AIM OF THE EXERCISE: Print every line below exactly. Skip the pictures.

AVAILABLE DATA:
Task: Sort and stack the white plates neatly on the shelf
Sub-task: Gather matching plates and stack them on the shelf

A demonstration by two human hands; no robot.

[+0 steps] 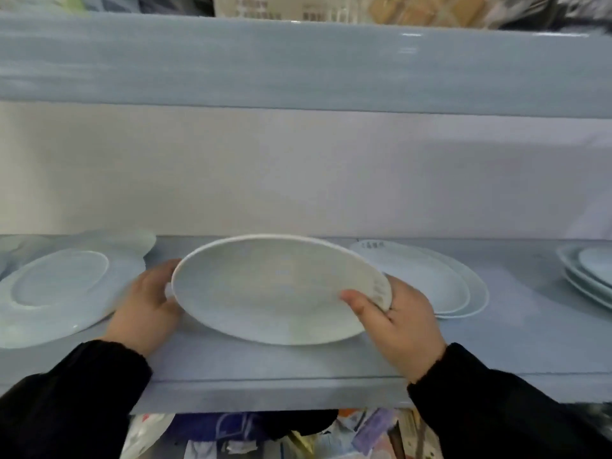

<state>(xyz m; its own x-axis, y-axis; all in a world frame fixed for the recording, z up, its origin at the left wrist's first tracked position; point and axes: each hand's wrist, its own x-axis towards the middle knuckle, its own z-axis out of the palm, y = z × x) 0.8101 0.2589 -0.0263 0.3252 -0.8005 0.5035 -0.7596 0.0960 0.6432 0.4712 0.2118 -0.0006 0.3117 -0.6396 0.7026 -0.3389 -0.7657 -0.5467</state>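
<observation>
I hold a white oval plate (271,289) between both hands, tilted over the middle of the pale blue shelf (265,362). My left hand (145,299) grips its left rim from behind and below. My right hand (400,323) grips its right rim, thumb on the inside. To the left, a large white plate (59,293) lies on the shelf, with another plate (132,241) partly hidden behind it. On the right sits a small stack of oval plates (440,283). At the far right edge stands another stack of plates (586,273).
An upper shelf (298,64) with packaged goods hangs close overhead. A white back wall (298,173) closes the shelf bay. Below the shelf's front edge lie mixed packets and bags (265,435). Black sleeves cover both forearms.
</observation>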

PROBLEM SOLUTION:
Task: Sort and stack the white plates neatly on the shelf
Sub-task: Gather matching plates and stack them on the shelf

A demonstration by two human hands; no robot.

[+0 steps] 

<state>(xyz m; its own x-axis, y-axis; all in a world frame fixed for the recording, z up, its origin at the left wrist's first tracked position; point and axes: each hand's wrist, its own x-axis towards the middle knuckle, its own z-axis out of the palm, y = z × x) 0.8101 0.2589 -0.0263 0.3252 -0.8005 0.5035 -0.7596 0.0960 0.6432 0.4712 0.2118 -0.0006 0.3117 -0.6396 0.7026 -0.3389 -0.7657 -0.5467</state>
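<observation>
I hold a white oval plate (271,289) between both hands, tilted over the middle of the pale blue shelf (265,362). My left hand (145,299) grips its left rim from behind and below. My right hand (400,323) grips its right rim, thumb on the inside. To the left, a large white plate (59,293) lies on the shelf, with another plate (132,241) partly hidden behind it. On the right sits a small stack of oval plates (440,283). At the far right edge stands another stack of plates (586,273).
An upper shelf (298,64) with packaged goods hangs close overhead. A white back wall (298,173) closes the shelf bay. Below the shelf's front edge lie mixed packets and bags (265,435). Black sleeves cover both forearms.
</observation>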

With that, the exercise is finished.